Re: Partition-wise join for join between (declaratively) partitioned tables

From: Ashutosh Bapat <ashutosh(dot)bapat(at)enterprisedb(dot)com>
To: Rafia Sabih <rafia(dot)sabih(at)enterprisedb(dot)com>
Cc: Robert Haas <robertmhaas(at)gmail(dot)com>, Rajkumar Raghuwanshi <rajkumar(dot)raghuwanshi(at)enterprisedb(dot)com>, pgsql-hackers <pgsql-hackers(at)postgresql(dot)org>
Subject: Re: Partition-wise join for join between (declaratively) partitioned tables
Date: 2017-03-22 12:46:40
Message-ID: CAFjFpRefs5ZMnxQ2vP9v5zOtWtNPuiMYc01sb1SWjCOB1CT=uQ@mail.gmail.com
Views: Raw Message | Whole Thread | Download mbox
Thread:
Lists: pgsql-hackers

Here's set of updated patches rebased on
1148e22a82edc96172fc78855da392b6f0015c88.

I have fixed all the issues reported till now.

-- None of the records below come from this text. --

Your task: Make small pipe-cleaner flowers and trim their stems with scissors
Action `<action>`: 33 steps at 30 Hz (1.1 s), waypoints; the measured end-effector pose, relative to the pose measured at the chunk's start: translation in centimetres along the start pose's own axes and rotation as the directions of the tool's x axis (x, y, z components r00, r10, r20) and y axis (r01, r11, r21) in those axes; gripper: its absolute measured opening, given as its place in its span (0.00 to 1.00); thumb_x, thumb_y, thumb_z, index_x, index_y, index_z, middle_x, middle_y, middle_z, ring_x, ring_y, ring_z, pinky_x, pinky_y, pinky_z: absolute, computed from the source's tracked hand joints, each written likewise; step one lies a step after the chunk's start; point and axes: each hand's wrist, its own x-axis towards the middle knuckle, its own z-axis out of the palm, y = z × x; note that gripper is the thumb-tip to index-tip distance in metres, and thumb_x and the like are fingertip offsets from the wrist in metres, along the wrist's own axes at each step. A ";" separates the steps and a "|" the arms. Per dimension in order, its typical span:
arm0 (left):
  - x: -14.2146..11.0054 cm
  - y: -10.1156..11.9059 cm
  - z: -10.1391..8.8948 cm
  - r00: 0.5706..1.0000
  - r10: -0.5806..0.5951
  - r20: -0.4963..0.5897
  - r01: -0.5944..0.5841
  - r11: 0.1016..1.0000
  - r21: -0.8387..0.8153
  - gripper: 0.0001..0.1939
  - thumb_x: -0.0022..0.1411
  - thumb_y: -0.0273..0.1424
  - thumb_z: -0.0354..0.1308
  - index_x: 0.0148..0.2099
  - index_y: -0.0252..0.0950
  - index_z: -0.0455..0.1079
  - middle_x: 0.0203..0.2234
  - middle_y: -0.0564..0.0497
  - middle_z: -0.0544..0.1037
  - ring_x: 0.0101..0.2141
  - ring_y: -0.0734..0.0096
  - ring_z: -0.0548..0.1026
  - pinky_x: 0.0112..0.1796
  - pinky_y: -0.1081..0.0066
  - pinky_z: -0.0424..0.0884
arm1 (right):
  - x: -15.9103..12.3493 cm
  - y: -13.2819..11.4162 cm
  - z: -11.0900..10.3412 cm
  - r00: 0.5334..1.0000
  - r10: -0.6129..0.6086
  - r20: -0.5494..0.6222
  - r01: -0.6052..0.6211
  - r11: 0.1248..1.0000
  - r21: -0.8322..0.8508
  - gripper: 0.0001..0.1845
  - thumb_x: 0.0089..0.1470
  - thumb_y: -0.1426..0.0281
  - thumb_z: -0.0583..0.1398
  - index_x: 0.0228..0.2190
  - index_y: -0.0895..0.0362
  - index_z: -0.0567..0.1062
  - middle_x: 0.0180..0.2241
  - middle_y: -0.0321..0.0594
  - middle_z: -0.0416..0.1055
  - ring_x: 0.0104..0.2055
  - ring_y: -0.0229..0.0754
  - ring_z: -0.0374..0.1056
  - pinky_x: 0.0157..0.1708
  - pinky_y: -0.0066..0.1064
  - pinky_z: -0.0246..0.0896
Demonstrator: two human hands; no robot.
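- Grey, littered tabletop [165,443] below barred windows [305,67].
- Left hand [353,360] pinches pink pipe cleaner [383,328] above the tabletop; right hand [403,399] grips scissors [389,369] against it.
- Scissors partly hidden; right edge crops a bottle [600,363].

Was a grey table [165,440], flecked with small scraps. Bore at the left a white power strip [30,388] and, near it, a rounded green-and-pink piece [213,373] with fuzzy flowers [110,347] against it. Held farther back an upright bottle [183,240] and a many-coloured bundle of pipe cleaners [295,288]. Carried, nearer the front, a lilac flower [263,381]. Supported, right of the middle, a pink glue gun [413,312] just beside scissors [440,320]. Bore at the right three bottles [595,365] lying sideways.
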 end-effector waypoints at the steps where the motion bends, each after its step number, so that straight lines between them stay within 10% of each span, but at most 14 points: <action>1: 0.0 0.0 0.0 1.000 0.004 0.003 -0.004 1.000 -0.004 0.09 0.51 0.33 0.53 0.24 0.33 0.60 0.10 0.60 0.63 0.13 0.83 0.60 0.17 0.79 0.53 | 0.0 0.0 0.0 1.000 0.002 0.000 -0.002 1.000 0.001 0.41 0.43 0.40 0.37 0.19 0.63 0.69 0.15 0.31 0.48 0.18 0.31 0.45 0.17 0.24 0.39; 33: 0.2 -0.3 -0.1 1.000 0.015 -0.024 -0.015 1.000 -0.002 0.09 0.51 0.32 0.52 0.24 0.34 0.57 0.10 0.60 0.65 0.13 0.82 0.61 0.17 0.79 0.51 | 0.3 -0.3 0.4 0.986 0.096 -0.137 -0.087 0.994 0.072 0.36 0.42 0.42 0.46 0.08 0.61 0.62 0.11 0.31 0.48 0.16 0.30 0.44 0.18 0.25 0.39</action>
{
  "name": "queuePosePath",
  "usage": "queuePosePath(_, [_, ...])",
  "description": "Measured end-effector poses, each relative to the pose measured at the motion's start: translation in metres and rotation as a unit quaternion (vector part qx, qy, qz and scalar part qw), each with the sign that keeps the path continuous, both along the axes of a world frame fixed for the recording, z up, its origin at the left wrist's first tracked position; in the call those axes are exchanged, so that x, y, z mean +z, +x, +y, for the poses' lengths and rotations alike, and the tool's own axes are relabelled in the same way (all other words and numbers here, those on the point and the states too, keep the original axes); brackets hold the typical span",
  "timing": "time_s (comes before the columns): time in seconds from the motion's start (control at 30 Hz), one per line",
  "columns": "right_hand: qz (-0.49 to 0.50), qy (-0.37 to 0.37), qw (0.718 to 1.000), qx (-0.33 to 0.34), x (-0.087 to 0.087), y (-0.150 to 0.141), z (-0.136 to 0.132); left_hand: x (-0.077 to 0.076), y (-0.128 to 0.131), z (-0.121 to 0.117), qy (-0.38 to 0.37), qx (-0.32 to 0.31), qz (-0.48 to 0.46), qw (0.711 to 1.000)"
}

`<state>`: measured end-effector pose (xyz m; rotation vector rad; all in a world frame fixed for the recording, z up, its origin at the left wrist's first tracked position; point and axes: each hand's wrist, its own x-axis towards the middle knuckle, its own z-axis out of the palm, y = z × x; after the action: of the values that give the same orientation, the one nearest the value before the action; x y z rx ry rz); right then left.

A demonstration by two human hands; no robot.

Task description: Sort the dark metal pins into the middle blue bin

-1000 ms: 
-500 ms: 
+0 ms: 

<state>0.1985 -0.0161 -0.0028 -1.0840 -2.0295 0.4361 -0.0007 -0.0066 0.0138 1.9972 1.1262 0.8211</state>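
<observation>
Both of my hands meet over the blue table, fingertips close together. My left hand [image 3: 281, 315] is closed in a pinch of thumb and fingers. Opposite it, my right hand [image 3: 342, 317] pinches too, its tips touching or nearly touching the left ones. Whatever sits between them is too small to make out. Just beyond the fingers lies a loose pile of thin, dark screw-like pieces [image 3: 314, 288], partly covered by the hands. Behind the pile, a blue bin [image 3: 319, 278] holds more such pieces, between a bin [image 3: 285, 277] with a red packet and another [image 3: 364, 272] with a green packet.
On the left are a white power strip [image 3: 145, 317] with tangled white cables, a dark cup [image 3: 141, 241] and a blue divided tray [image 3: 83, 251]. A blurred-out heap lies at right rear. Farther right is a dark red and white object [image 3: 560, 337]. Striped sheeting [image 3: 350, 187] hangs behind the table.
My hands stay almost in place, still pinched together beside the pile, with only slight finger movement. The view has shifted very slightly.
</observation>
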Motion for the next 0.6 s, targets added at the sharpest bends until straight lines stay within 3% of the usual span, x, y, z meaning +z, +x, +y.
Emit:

I have also completed reparameterize_path_by_child() for all the
required paths. There's no TODO there now. :) The function has grown
quite long now and might take some time to review. Given the size, I
am wondering whether we should separate that fix from the main
partition-wise join fix. That will make reviewing that function
easier, allowing a careful review. Here's the idea how that can be
done. As explained in the commit of 0009, the function is required in
case of lateral joins between partitioned relations. For a A LATERAL
JOIN B, B is the minimum required parameterization by A. Hence
children of A i.e. A1, A2 ... all require their paths to be
parameterized by B. When that comes to partition-wise joins, A1
requires its paths to be parameterized by B1 (matching partition from
B). Otherwise we can not create paths for A1B1. This means that we
require to reparameterize all A1's paths to be reparameterized by B1
using function reparameterize_paths_by_child(). So the function needs
to support reparameterization of all the paths; we do not know which
of those have survived add_path(). But if we disable partition-wise
join for lateral joins i.e. when direct_lateral_relids of one relation
contains the any subset of the relids in the other relation, we do not
need reparameterize_path_by_child(). Please let me know if this
strategy will help to make review and commit easier.

After the commit,
commit d3cc37f1d801a6b5cad9bf179274a8d767f1ee50
Author: Robert Haas <rhaas(at)postgresql(dot)org>
Date: Tue Mar 21 09:48:04 2017 -0400

Don't scan partitioned tables.

We do not create any AppendRelInfos and hence RelOptInfos for the
partitioned tables. My approach to attach multi-level partitioned join
was to store RelOptInfos of immediate partitions in part_rels of
RelOptInfo of a partitioned table, thus maintaining a tree of
RelOptInfos reflecting partitioning tree. This allows to add append
paths to intermediate RelOptInfos, flattening them as we go up the
partitioning hierarchy. With no RelOptInfos for intermediate
partitions, we can support multi-level partition-wise join only in
limited cases when the partitioning hierarchy of the joining table
exactly matches. Please refer [1] for some more discussion.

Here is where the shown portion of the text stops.